Factors associated with children’s connectedness to family/whānau, and their wellbeing, in relation to reasons for residential mobility
Publication Date
2020
Lead Organisation
University of Otago
Lead Researcher
Helena McAnally, Judith Sligo, Robin Quigg, Megan Gollop, Megan Somerville-Ryan, Emma Fergusson
Access Type
External
Primary Classification
Health and Wellbeing
Secondary Classification
SCONE

The proposed research will take a lifecourse approach to examine how children’s lives are affected by residential mobility. Data from the GUiNZ cohort will be used to assess the number of residence changes experienced by children up to age 8, the reasons for residential changes and the impact of different reasons for residential mobility.
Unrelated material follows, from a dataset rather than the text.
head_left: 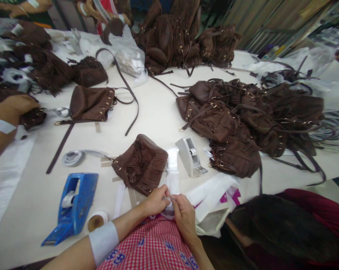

We also intend to evaluate whether reasons for residential mobility affect the connections of tamariki and their family/whānau to their neighbourhood and community, by identifying whether tamariki are enrolled with a GP, have received their before school checks and, are happy and settled at their school (using child reports from the age eight data collection wave). Data analyses will use general linear models and both linear and logistic regression to analyse the data using measures present in the GUiNZ datasets. Kāinga Ora has recognised gaps in knowledge about residential mobility and particularly around reasons for residential changes and the impacts of these, which the proposed research aims to address. The research will also highlight some of the issues faced by tamariki and their families/whānau when changing residence. This will aid a wide range of professionals in education and health sectors as well as aid Kāinga Ora in more effectively supporting their clients through residential moves. The proposed research plans to assess how residential mobility may have long ranging consequences (positive and negative) across multiple facets of wellbeing for tamariki in Aotearoa New Zealand.